§ Material for this task
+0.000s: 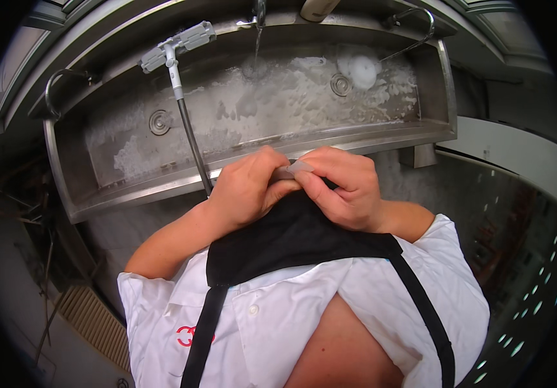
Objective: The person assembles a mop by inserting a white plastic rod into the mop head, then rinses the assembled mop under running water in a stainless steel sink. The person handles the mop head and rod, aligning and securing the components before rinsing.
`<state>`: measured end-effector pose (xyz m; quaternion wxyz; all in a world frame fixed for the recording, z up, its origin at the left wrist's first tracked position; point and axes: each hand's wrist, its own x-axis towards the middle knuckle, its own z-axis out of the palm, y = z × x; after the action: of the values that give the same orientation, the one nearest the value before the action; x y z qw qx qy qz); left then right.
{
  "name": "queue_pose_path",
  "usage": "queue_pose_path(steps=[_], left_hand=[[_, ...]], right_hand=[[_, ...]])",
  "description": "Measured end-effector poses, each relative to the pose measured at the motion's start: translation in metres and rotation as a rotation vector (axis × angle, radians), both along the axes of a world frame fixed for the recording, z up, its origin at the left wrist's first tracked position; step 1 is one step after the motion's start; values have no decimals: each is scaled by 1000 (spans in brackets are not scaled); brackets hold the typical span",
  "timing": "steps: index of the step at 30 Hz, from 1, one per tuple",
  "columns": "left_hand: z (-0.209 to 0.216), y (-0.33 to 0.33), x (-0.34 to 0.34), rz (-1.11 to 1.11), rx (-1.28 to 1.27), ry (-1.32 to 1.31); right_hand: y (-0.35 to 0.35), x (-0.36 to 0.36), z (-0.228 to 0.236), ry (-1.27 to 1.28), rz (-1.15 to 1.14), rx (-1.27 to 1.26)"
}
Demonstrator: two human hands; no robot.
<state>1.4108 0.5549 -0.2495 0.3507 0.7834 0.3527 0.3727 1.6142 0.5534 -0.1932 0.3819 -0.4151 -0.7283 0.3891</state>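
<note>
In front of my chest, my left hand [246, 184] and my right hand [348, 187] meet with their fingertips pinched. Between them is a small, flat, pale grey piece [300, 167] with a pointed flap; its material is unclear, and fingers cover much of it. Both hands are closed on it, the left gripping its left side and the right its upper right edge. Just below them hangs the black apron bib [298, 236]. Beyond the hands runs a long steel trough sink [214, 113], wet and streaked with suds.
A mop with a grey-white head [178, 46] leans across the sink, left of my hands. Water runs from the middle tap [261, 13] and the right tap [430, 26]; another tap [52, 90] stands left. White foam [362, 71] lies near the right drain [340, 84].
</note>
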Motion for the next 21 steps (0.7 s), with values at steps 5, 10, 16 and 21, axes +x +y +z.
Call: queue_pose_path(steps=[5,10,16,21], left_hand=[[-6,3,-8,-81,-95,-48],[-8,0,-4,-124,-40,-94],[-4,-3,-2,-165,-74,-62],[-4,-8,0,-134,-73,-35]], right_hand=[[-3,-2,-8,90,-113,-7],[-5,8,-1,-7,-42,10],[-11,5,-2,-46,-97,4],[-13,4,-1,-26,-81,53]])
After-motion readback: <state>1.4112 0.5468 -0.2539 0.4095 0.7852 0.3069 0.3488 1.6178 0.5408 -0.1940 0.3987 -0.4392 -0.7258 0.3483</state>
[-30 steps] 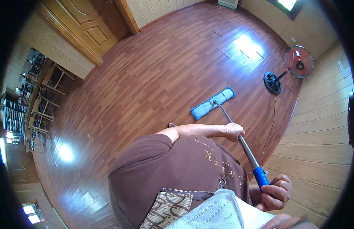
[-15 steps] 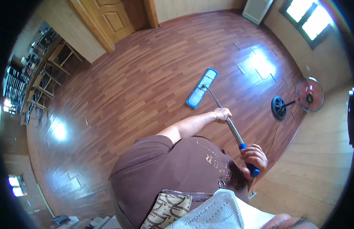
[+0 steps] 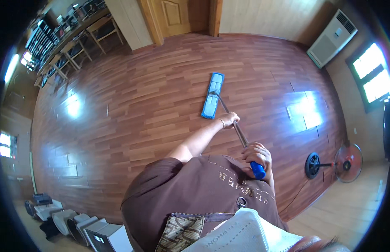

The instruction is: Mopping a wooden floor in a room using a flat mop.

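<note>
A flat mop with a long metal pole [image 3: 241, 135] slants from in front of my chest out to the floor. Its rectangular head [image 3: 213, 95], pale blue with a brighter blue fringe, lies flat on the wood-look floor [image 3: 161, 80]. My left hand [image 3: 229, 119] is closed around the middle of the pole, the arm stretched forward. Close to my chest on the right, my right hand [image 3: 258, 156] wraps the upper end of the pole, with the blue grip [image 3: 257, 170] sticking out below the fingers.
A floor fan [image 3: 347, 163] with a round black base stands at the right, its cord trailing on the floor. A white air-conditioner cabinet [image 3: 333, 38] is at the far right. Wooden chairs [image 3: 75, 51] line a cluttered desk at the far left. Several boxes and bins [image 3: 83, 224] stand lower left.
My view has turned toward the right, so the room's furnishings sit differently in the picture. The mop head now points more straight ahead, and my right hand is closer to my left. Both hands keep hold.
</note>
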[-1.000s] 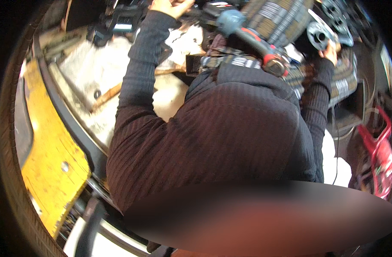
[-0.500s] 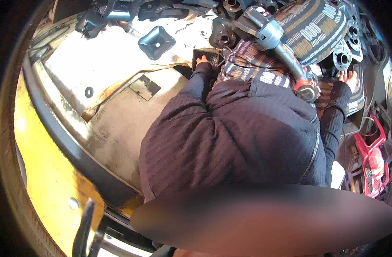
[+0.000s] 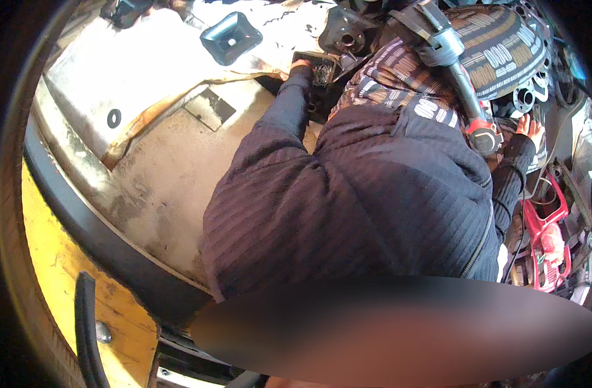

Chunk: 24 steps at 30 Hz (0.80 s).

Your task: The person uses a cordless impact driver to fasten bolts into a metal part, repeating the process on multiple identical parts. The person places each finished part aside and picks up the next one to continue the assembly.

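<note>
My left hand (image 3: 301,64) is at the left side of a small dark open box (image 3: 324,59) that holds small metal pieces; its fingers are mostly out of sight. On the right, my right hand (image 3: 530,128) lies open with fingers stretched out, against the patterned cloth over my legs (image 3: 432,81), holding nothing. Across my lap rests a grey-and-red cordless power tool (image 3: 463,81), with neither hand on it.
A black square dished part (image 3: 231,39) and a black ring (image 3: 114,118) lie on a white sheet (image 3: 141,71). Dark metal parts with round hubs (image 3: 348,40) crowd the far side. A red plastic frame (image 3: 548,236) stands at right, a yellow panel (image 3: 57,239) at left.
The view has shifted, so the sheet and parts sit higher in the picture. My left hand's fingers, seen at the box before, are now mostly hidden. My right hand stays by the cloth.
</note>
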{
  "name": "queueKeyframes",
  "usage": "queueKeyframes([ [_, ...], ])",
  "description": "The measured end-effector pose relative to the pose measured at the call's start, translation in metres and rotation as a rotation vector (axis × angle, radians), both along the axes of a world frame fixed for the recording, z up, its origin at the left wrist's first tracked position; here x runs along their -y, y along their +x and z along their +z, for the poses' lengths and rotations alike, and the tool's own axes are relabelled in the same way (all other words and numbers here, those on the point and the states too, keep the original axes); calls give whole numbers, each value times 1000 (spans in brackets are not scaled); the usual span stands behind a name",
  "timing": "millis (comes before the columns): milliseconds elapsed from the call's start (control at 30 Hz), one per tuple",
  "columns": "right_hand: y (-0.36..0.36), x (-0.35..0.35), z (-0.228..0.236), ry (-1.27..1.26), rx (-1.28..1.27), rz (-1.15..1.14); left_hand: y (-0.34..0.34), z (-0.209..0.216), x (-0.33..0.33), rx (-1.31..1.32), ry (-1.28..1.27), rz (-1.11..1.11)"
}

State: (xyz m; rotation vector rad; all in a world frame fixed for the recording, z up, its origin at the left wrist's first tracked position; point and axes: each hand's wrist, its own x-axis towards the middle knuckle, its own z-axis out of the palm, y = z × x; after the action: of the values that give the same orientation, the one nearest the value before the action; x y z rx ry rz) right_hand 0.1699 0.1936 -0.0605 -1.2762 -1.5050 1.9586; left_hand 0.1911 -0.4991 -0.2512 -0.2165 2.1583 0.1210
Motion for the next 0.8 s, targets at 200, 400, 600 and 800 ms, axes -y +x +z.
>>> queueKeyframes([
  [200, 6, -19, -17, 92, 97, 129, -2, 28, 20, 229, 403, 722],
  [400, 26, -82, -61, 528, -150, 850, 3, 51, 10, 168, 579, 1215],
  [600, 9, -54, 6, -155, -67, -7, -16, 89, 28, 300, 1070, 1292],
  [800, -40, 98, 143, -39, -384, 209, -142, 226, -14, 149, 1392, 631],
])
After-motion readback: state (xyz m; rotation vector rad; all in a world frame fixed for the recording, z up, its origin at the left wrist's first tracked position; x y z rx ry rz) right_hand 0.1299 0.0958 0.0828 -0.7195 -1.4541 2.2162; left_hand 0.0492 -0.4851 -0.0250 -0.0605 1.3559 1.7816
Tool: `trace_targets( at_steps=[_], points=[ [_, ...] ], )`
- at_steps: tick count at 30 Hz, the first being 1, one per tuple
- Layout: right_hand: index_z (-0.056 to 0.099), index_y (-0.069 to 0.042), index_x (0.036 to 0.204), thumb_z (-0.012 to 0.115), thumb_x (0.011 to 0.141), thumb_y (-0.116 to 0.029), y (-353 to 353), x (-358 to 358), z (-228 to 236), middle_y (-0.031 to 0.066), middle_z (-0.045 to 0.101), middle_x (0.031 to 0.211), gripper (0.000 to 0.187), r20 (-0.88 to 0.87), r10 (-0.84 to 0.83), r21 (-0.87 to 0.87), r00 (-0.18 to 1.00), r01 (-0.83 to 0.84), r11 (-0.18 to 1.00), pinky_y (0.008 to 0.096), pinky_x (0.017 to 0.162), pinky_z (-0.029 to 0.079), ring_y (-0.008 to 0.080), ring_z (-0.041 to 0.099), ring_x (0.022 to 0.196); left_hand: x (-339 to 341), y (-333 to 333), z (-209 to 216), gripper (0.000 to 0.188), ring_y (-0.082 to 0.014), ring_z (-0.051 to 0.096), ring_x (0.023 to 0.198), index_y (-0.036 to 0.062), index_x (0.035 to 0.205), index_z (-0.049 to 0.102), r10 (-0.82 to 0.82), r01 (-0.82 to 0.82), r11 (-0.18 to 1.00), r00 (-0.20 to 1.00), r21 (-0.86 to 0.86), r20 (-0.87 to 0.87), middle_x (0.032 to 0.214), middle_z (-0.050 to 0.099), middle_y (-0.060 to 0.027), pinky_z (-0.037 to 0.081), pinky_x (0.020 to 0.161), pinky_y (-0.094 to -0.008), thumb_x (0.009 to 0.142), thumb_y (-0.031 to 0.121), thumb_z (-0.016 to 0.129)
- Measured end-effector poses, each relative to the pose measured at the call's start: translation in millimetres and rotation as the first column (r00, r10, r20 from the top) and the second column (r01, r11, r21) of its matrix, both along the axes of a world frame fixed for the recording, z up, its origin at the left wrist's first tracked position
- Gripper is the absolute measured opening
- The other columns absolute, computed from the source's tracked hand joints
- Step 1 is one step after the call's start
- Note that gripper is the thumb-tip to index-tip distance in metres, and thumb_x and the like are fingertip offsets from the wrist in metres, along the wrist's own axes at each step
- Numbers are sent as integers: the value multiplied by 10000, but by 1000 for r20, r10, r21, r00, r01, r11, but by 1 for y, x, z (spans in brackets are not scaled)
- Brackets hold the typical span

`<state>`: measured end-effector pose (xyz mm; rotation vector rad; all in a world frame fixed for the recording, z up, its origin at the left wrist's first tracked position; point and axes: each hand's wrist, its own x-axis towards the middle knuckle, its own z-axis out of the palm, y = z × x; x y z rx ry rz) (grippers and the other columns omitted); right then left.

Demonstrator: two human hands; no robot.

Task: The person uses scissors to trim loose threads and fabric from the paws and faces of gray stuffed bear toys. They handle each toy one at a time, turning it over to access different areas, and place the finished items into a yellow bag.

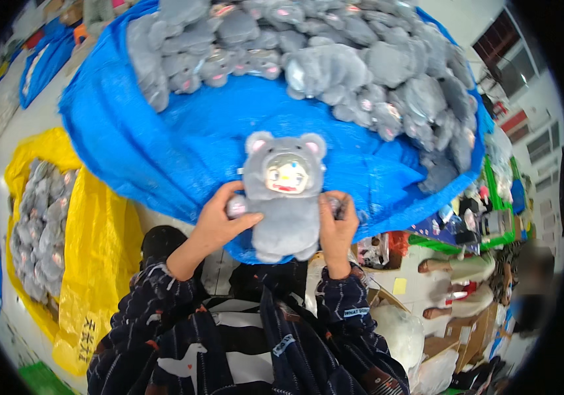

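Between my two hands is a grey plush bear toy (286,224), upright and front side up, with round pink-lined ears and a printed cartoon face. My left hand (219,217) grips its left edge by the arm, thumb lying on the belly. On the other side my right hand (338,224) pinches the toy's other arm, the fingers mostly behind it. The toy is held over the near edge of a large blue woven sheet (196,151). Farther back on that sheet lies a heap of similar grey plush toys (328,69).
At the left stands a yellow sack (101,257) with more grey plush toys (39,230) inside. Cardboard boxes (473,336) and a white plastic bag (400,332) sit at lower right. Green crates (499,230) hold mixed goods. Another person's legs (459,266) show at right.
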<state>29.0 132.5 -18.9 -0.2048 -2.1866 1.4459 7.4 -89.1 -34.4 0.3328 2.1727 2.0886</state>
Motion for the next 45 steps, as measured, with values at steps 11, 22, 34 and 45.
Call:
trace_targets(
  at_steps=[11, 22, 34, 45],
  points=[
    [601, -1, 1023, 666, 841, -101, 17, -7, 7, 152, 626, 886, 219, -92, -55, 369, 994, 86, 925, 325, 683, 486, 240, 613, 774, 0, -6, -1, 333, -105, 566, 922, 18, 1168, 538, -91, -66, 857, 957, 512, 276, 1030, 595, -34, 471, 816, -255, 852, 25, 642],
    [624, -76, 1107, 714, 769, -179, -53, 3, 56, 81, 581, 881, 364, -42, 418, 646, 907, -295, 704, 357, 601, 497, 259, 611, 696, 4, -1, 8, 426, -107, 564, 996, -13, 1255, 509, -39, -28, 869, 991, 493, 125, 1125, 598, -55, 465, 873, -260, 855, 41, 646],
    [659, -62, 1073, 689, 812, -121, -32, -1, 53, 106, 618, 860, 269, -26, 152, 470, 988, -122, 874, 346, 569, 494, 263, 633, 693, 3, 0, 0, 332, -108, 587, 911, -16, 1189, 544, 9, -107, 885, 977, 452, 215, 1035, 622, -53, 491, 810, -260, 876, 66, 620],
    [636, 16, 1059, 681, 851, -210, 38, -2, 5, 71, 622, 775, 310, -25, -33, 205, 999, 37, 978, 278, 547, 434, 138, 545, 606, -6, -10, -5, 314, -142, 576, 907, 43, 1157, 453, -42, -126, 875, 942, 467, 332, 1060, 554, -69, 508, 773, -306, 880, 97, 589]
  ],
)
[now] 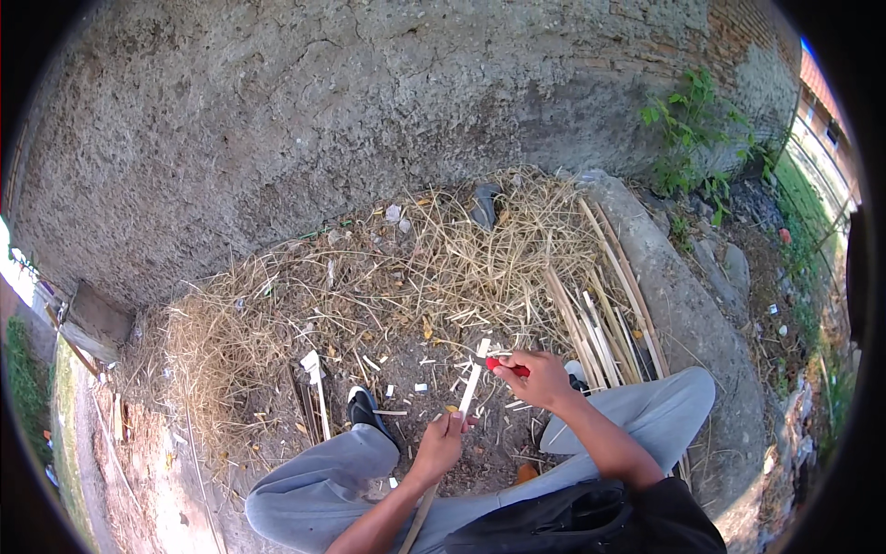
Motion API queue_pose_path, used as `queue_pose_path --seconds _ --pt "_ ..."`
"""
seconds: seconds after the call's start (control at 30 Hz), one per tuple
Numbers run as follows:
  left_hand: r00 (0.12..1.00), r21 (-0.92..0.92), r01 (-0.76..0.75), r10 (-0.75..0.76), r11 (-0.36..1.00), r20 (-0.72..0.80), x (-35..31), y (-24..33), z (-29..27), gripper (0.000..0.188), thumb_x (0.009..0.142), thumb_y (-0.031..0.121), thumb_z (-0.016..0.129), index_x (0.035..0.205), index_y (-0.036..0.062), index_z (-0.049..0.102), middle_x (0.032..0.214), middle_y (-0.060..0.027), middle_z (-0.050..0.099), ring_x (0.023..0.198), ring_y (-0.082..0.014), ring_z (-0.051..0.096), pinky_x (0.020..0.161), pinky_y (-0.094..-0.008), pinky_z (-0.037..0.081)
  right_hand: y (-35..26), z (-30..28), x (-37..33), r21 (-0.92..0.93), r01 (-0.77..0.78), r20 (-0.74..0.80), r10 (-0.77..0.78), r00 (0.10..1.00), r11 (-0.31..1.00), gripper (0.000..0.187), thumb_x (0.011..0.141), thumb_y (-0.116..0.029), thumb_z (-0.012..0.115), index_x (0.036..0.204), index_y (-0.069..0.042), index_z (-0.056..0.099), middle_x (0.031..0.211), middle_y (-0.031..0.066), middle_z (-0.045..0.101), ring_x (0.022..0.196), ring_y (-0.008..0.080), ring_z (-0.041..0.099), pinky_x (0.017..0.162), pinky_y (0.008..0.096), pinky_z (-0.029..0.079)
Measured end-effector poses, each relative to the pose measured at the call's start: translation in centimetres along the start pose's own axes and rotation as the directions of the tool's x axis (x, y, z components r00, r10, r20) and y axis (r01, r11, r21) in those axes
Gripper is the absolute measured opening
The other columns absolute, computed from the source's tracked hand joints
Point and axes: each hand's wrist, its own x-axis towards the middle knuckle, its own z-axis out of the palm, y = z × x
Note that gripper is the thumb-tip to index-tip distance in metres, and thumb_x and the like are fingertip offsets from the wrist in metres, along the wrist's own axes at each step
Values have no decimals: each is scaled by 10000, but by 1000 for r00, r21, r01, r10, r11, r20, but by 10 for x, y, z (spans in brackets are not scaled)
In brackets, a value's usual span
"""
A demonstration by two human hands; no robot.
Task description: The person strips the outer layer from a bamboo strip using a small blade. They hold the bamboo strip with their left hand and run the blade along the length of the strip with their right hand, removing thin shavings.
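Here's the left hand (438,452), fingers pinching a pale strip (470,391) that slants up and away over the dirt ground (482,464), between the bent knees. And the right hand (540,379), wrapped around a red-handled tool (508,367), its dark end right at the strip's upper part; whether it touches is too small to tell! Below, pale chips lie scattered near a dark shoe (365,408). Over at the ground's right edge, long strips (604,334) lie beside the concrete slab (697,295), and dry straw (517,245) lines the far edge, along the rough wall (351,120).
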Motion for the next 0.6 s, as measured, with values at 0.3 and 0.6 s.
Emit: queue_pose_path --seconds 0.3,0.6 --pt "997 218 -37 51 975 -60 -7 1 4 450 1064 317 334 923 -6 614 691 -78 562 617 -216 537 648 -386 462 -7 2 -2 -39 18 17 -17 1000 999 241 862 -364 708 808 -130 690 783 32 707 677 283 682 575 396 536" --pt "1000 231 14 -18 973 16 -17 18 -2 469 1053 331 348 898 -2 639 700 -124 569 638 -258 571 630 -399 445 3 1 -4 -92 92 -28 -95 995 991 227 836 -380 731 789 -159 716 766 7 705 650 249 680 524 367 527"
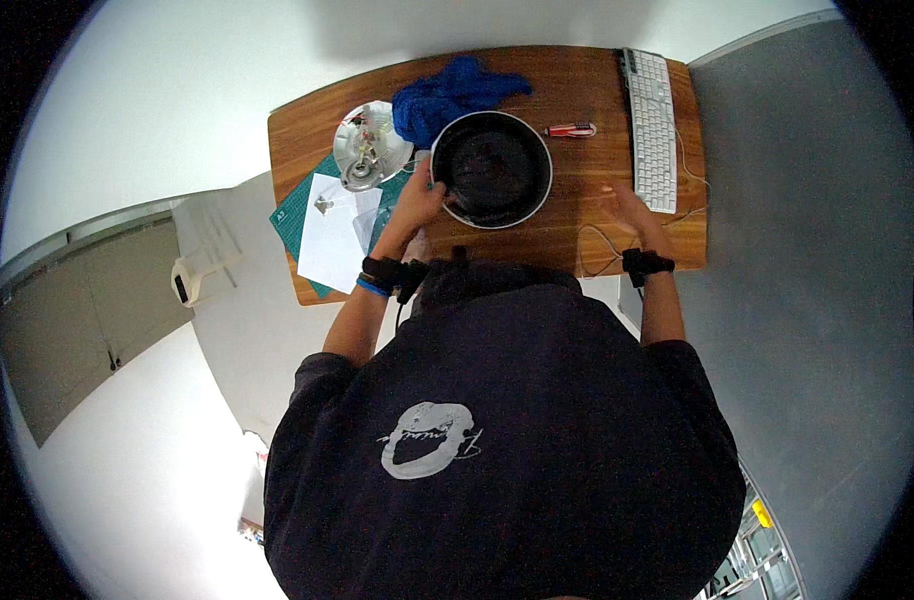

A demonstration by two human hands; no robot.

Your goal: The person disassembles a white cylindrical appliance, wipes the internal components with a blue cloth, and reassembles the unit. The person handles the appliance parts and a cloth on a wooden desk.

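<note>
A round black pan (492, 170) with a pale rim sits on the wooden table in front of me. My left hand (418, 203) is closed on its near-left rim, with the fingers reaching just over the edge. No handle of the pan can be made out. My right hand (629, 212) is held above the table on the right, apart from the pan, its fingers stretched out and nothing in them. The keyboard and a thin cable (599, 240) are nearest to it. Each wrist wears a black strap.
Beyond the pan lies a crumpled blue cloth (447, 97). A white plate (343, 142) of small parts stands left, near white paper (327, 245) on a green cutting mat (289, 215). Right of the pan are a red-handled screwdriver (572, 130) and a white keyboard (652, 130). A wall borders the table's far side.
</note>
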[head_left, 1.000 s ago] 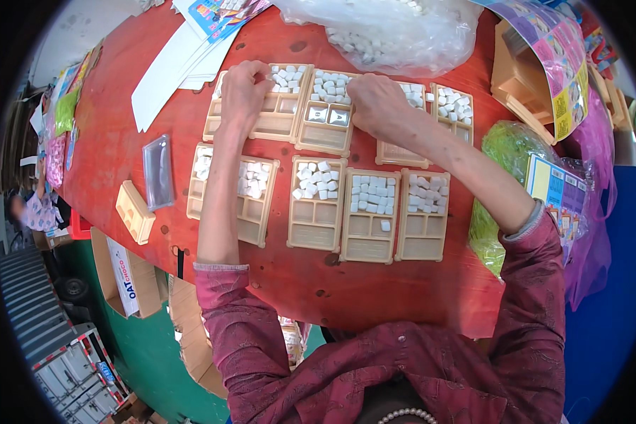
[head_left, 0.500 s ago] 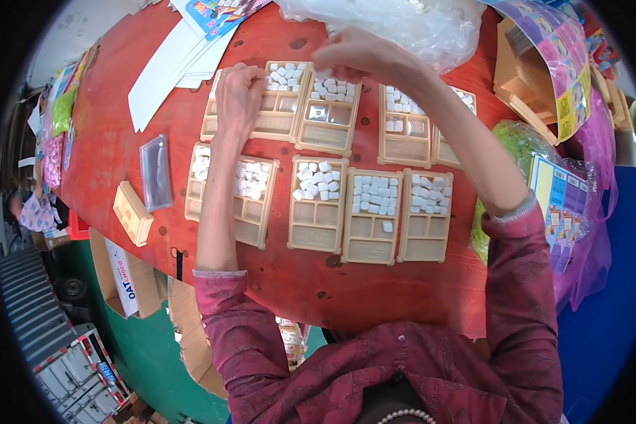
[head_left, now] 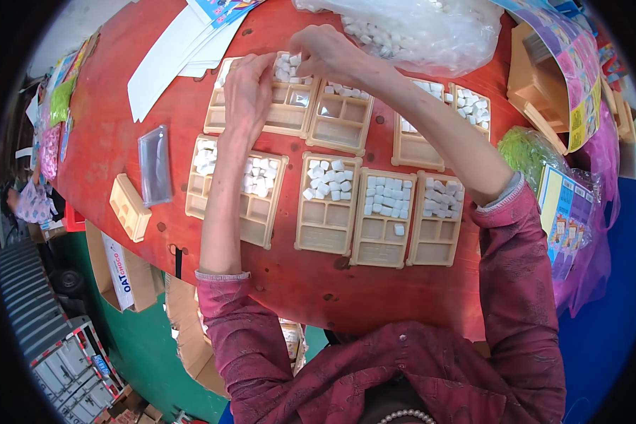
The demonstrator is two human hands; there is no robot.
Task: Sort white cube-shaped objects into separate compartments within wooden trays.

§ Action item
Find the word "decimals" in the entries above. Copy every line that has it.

§ Result of this exercise
  "description": "Measured end-effector poses, each relative to the pose measured at the motion's start: translation in metres and rotation as a rotation vector (axis × angle, radians), both along the axes of a world frame fixed for the recording, z up, its origin at the left wrist's first tracked position; step 1 is one step after the motion's start; values have no decimals: each is scaled by 1000 (spans in brackets are not scaled); brackets hold the typical span",
Values have no decimals: each is scaled by 10000, but by 1000 for r00, r21, r01, r10, r11, r20, but by 10 for x, y, z (spans in brackets are not scaled)

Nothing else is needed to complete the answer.